Segment Start: Available data
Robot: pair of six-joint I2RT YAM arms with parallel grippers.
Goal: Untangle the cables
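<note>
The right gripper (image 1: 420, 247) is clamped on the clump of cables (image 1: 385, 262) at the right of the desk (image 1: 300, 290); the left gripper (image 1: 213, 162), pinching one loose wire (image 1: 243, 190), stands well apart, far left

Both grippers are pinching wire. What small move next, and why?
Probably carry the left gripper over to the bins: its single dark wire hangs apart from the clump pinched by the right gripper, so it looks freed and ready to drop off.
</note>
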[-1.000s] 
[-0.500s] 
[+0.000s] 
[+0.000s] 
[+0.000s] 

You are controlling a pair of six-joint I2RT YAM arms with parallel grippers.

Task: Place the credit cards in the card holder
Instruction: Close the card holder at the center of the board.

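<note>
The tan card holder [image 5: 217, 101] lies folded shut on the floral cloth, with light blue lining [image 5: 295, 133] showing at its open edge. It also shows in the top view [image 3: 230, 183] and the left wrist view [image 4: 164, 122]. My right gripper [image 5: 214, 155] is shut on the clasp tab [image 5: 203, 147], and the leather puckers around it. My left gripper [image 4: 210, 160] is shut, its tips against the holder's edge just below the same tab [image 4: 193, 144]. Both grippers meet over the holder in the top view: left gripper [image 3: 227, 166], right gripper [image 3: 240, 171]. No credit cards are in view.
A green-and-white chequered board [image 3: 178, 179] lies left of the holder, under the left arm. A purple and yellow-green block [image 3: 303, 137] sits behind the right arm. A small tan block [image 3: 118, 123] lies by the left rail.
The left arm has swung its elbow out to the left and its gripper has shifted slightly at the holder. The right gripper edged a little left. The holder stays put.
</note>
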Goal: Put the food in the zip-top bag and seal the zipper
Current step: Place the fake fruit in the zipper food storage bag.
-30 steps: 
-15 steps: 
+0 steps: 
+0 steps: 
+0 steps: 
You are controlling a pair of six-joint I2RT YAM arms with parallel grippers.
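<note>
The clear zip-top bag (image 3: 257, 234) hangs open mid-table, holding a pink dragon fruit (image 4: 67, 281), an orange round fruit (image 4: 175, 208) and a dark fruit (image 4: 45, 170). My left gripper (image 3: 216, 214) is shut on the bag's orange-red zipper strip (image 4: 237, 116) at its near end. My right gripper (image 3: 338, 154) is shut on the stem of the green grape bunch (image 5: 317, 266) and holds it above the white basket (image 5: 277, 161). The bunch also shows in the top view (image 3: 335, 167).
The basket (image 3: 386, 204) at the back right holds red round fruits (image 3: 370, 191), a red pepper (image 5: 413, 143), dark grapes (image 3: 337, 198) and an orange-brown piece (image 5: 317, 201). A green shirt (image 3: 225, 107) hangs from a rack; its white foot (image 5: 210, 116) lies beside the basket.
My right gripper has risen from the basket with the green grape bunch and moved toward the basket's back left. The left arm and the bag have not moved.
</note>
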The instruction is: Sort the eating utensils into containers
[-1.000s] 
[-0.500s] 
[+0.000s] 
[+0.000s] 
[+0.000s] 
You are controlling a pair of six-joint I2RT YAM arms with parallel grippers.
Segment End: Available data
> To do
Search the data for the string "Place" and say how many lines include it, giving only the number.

> Expected answer
2